* Exercise *
For each line of the data below, copy it if it holds the word "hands".

(Recorded data)
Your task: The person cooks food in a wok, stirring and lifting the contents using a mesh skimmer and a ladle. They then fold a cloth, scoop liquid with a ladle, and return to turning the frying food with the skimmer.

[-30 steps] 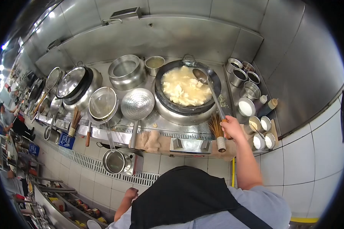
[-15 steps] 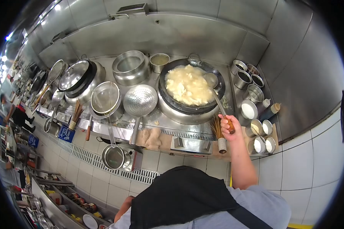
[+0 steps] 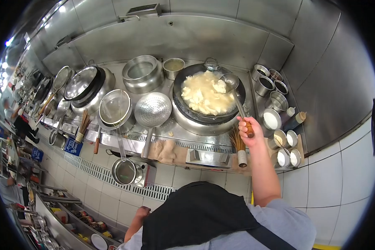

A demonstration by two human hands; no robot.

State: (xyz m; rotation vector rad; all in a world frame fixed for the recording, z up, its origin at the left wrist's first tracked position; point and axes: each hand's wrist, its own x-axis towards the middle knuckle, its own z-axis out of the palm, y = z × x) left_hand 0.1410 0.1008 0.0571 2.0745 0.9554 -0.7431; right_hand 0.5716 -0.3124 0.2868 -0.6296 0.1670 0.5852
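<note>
My right hand [image 3: 251, 132] is closed round the wooden handle of a metal ladle [image 3: 240, 101]. The ladle's bowl reaches into a black wok [image 3: 238, 89] on the burner, tilted at the right side of the food. Pale yellow-white pieces in cloudy liquid [image 3: 204, 93] fill the wok; they look like tofu or egg, but I cannot tell which. A bamboo brush [image 3: 238, 146] stands just below my right hand. Low at my left side, away from the stove, is my left hand [image 3: 143, 211]; its fingers are mostly hidden.
Left of the wok lie a perforated strainer [image 3: 153, 110], a mesh sieve [image 3: 114, 107] and a large metal pot [image 3: 141, 75]. Seasoning containers [image 3: 272, 119] and squeeze bottles [image 3: 296, 121] line the right side. A metal drawer unit [image 3: 66, 221] is at lower left. Another person [image 3: 18, 118] stands far left.
The ladle's bowl has shifted slightly left over the food and now has pale pieces at its edge. My right hand moved a little. My left hand has risen slightly into view.
</note>
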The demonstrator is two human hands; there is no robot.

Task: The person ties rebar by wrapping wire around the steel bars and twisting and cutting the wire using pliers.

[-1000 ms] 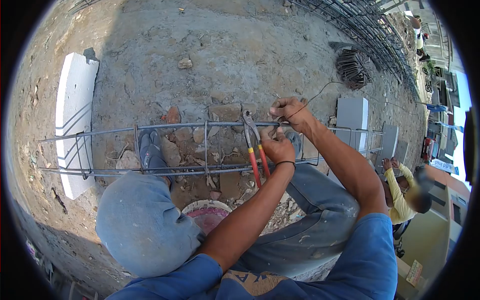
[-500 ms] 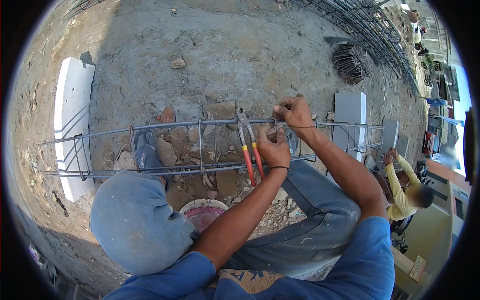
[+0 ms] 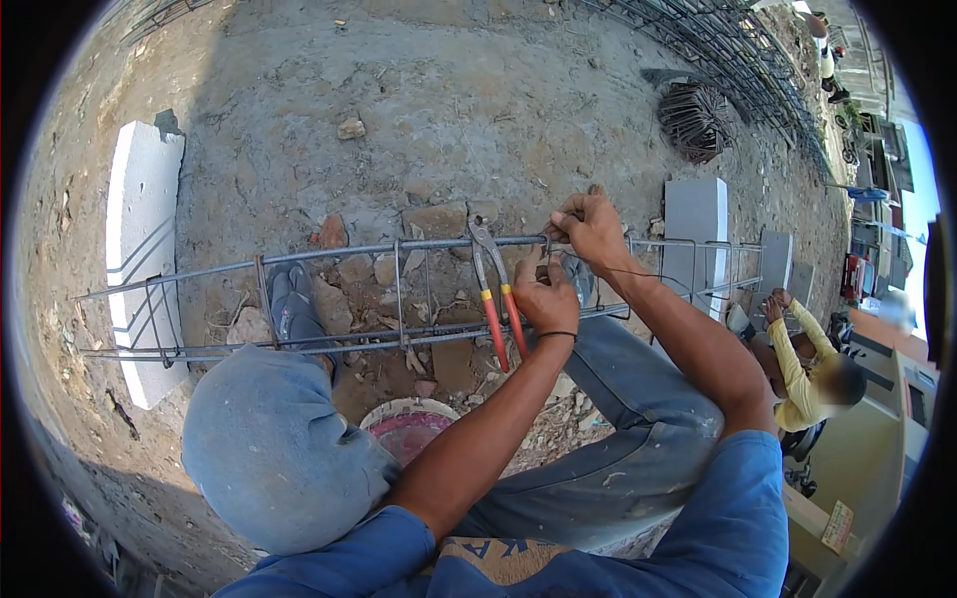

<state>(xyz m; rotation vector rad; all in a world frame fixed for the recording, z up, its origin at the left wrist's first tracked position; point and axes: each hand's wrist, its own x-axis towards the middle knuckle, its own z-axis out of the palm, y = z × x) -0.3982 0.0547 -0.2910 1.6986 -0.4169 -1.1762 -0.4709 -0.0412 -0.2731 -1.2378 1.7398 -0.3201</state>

* Solution to this task *
A demonstration by two human hands; no robot.
The demonstrator is two human hands; there is no robot.

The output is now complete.